● Your goal:
Every line with the string "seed" must be copied from the entries below.

+++++

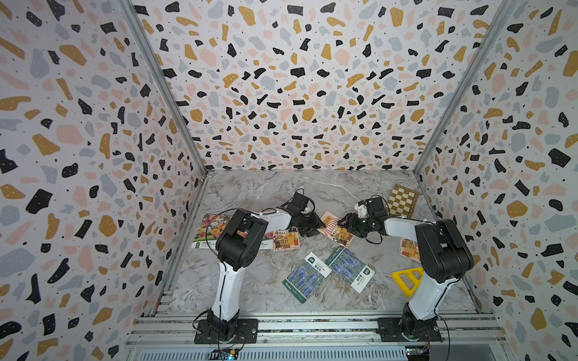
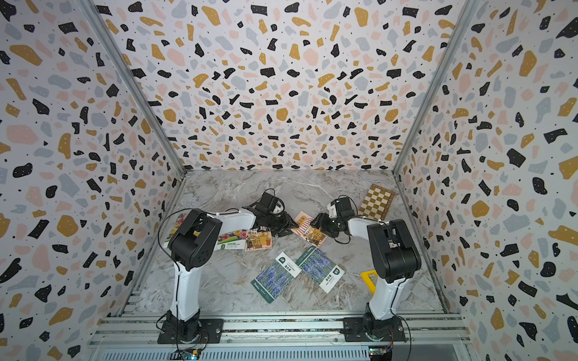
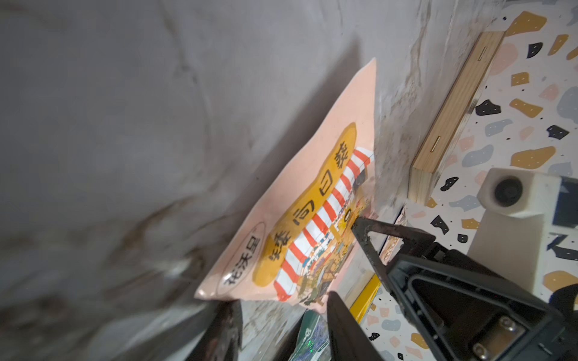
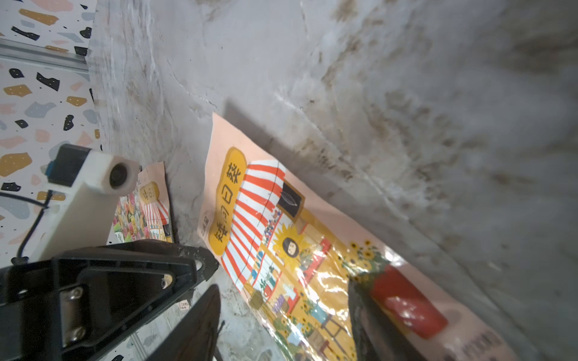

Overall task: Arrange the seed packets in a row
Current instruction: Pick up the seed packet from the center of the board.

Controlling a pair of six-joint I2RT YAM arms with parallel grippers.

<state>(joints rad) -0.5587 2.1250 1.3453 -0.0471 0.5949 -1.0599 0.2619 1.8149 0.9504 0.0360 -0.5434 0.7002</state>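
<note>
The step in hand looks like taking up the awning packet (image 1: 337,234), which lies askew between the two grippers, so that it can join the row. The left gripper (image 1: 313,230) faces it from one side and the right gripper (image 1: 344,222) from the other, their tips close together over it.

A flat, glossy packet gives little to hold. It would go best if one gripper steadies or tips the packet while the other takes an edge squarely. The helper should let go before the packet is carried. The packet's far corner casts a shadow on the table (image 1: 266,193), so it may already be a little raised. That raised edge would be the one to use.

The row so far lies behind the left gripper, toward its arm: flower packets (image 1: 206,233) and a second awning packet (image 1: 285,240). The new one should go just beside that last packet, edges parallel, with no overlap.

In the left wrist view the left fingers (image 3: 339,315) stand partly apart, with the packet's near edge just ahead of them and nothing clamped. In the right wrist view the right jaws stand wider. One finger (image 4: 362,312) is over the packet's face and the other is beside its edge over bare table. Whether that finger presses down cannot be told.
</note>
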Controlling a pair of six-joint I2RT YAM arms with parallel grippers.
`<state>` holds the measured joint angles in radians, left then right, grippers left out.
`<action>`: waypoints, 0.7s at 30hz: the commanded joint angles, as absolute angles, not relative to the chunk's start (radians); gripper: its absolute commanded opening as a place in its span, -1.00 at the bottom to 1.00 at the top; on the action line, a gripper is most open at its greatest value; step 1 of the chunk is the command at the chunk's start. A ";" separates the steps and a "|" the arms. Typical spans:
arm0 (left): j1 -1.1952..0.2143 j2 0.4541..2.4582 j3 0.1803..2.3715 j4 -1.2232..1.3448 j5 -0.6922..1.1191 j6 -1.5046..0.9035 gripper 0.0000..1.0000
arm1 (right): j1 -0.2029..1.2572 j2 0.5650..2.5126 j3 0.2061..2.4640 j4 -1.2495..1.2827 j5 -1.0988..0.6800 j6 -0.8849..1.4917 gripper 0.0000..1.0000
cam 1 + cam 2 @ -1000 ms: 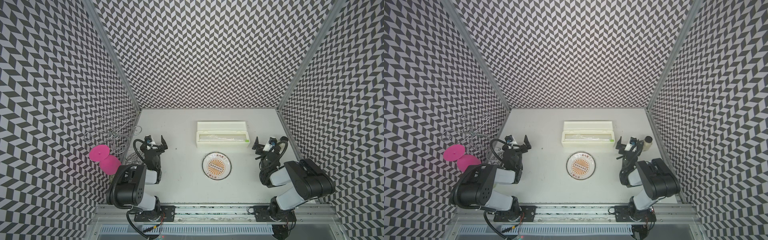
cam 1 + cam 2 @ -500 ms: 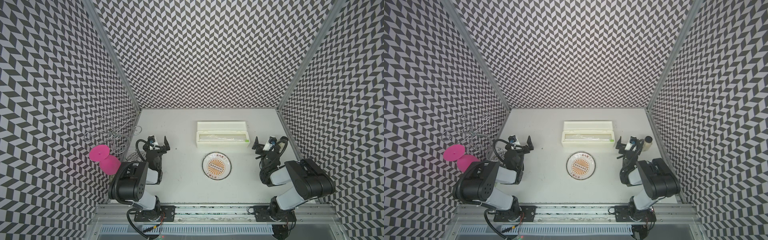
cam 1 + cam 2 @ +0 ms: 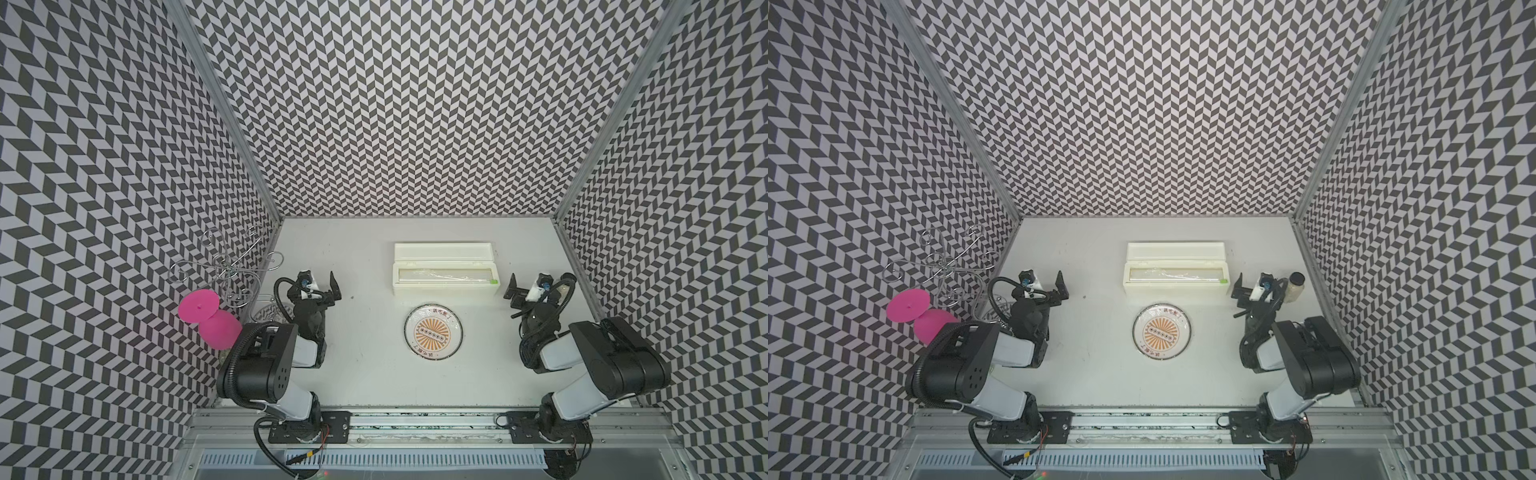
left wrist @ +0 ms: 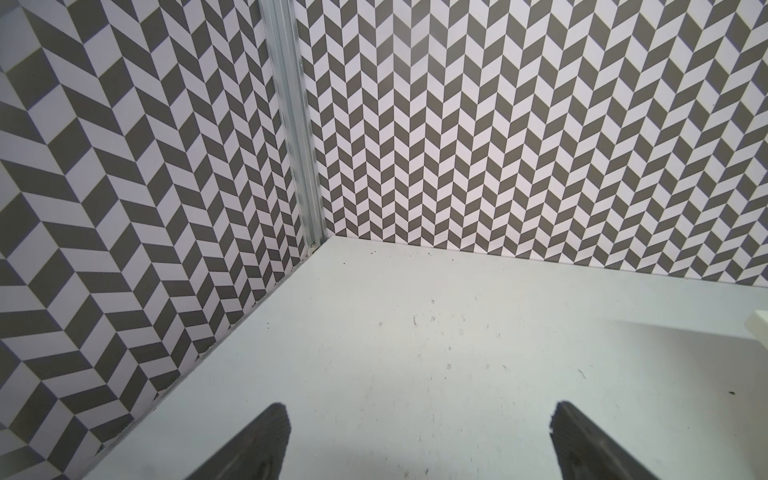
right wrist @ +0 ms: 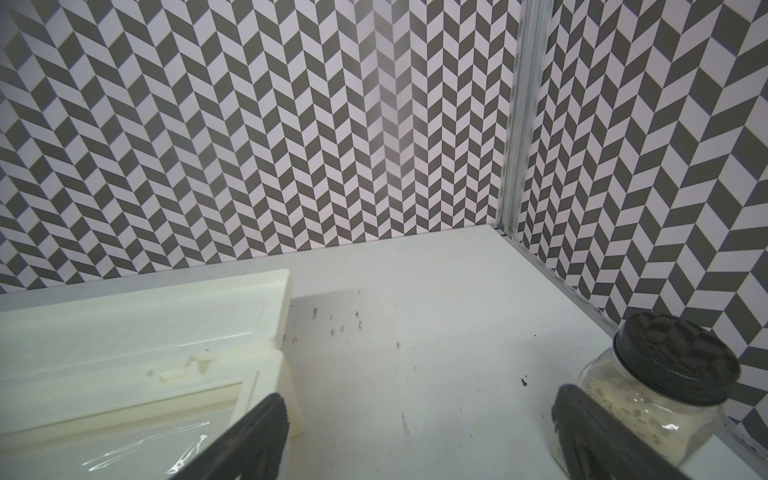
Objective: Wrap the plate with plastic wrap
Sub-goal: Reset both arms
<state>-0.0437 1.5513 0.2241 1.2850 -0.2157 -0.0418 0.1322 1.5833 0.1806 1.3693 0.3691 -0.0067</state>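
Showing both arms flanking the plate (image 3: 433,331), which lies bare at mid-counter (image 3: 357,374). The plastic wrap (image 3: 442,273) sits in its open cream dispenser box (image 3: 444,289) just at the plate's 12 o'clock, long axis running 9-to-3. The right pincer (image 3: 527,284), released and empty, has the box's green tab (image 3: 494,281) at its 9 o'clock. That end lies nearer to it than the box does to the left pincer (image 3: 320,279), likewise released.

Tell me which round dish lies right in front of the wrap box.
The white plate with the orange centre, mid-table, just before the box. The clear glass dish sits by the left wall, partly behind the left arm.
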 commanded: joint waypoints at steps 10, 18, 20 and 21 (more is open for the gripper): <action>-0.046 1.555 0.238 1.289 -0.230 -0.034 0.98 | 0.125 1.583 0.192 1.430 0.364 -0.001 0.99; -0.050 1.557 0.238 1.290 -0.230 -0.027 0.99 | 0.125 1.584 0.192 1.430 0.364 0.000 0.99; -0.051 1.555 0.237 1.291 -0.230 -0.026 0.99 | 0.125 1.583 0.193 1.430 0.364 -0.001 0.99; -0.049 1.554 0.235 1.295 -0.230 -0.028 0.99 | 0.126 1.584 0.192 1.430 0.364 -0.001 0.99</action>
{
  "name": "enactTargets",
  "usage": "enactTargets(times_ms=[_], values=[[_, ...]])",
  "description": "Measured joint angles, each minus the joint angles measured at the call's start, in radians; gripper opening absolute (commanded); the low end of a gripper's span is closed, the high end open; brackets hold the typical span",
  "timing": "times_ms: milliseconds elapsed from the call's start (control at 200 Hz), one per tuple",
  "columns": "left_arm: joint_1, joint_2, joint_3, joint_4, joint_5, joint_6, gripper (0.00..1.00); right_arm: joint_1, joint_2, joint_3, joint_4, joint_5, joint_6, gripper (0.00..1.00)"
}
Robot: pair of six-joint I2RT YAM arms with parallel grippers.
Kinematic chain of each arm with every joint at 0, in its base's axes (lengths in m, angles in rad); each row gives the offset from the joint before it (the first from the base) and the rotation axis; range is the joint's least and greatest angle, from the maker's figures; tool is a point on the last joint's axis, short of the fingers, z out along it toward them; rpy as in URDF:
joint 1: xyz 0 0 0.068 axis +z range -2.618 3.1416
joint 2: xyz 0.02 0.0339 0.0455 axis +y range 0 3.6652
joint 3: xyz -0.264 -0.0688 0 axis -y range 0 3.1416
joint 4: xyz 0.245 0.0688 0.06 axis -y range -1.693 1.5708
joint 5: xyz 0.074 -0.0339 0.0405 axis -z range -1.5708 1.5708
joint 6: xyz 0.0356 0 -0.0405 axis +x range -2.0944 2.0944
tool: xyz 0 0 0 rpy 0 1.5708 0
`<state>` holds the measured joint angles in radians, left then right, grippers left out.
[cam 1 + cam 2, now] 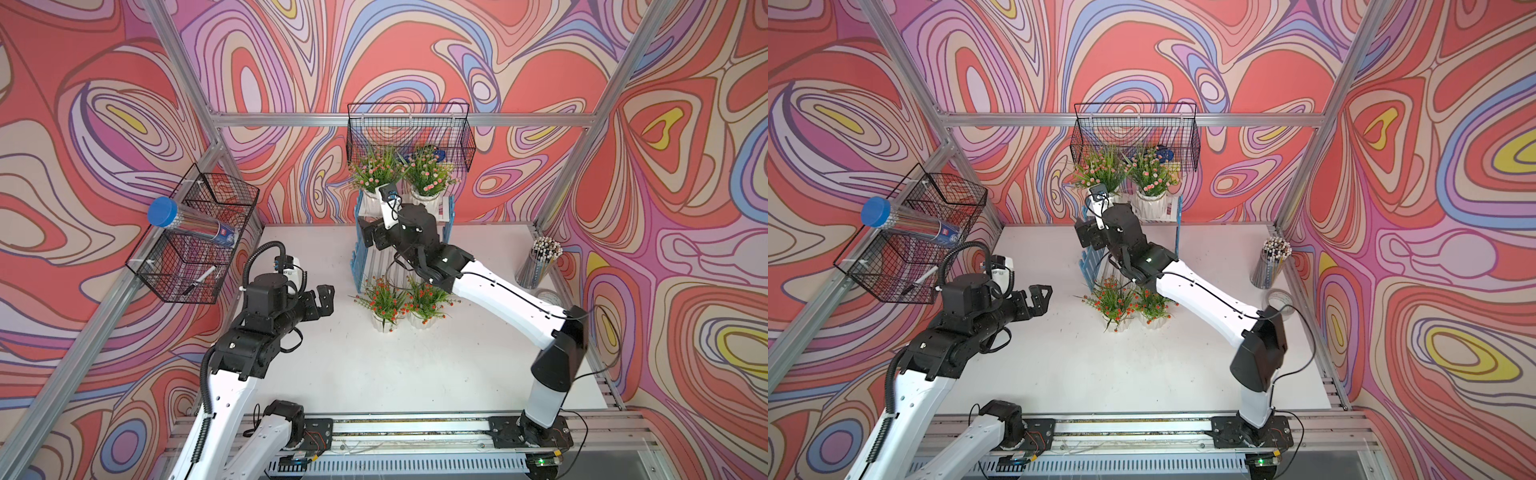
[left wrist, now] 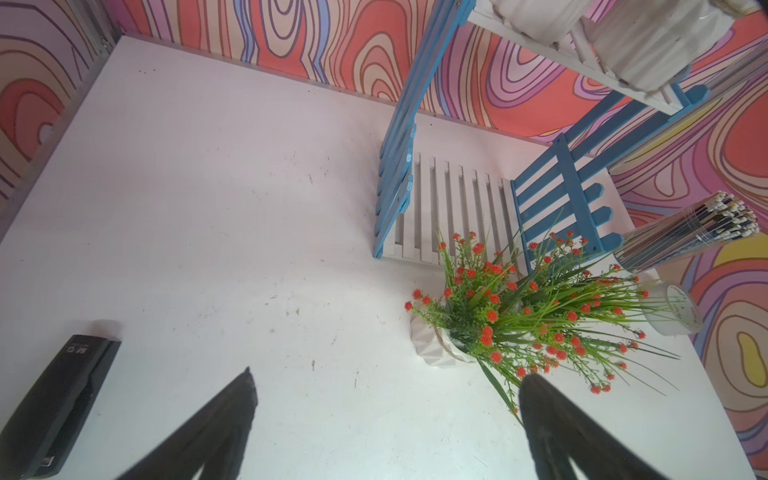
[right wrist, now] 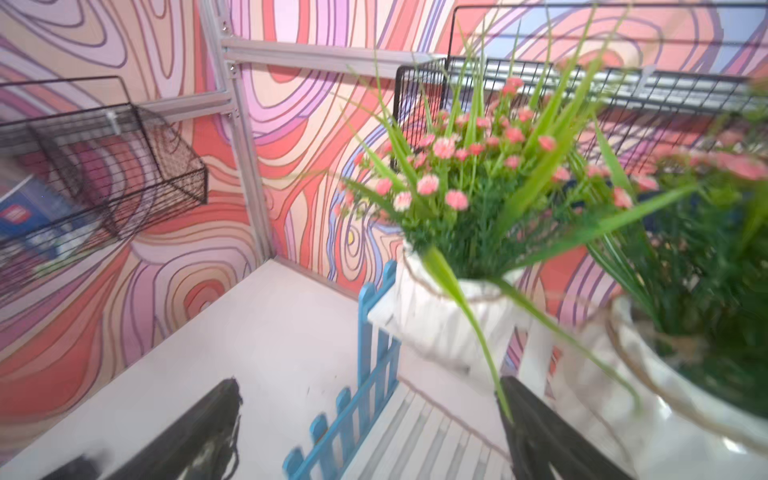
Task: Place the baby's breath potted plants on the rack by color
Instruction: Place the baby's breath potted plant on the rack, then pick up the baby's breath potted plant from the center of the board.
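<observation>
The rack [image 1: 358, 270] stands at the back of the table, blue side panels and white slats. Two pink-flowered baby's breath potted plants [image 1: 376, 172] [image 1: 430, 174] sit side by side on its upper shelf, shown close in the right wrist view as plants [image 3: 469, 178] [image 3: 706, 228]. Two red-orange ones [image 1: 384, 301] [image 1: 426, 301] stand on the table just in front of the rack's lower shelf [image 2: 457, 208]. My right gripper [image 1: 372, 239] [image 3: 368, 382] is open and holds nothing, over the lower shelf's left side. My left gripper [image 1: 322, 297] [image 2: 388, 374] is open, left of the red-orange plants [image 2: 490, 307].
A black wire basket [image 1: 409, 133] hangs on the back wall above the pink plants. Another basket [image 1: 187, 249] on the left wall holds a blue-capped tube [image 1: 187, 224]. A pencil holder [image 1: 538, 262] and tape roll [image 1: 548, 297] stand at the right edge. A black stapler [image 2: 54, 407] lies near the left gripper.
</observation>
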<state>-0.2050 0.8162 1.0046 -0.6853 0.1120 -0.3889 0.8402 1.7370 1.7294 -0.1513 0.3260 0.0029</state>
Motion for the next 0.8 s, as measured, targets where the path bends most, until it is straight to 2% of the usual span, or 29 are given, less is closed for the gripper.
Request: enactTargets(times_ms=[145,300,511,631,801], values=[[0.0,0.069,-0.02,0.03,0.029,-0.03,1.0,0.029,-0.237,-0.268,-0.025,0.023,0.048,0.98],[0.0,0.082,-0.068,0.069,0.022,-0.054,1.0,0.087,-0.417,-0.509,-0.1,0.074,0.111,0.98],[-0.012,0.102,-0.088,0.095,0.015,-0.074,1.0,0.183,-0.621,-0.837,-0.219,0.183,0.299,0.98],[-0.018,0.124,-0.087,0.106,0.014,-0.076,1.0,0.232,-0.675,-0.93,-0.283,0.23,0.408,0.98],[-0.019,0.136,-0.082,0.108,0.014,-0.076,1.0,0.28,-0.652,-1.039,-0.238,0.262,0.517,0.98]])
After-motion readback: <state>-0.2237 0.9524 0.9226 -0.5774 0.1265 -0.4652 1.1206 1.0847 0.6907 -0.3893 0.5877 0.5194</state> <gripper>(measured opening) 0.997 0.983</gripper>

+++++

● Task output:
Overall task: Arrange the seed packets in a row
Current instruction: Pick up the seed packet from the center of the board.

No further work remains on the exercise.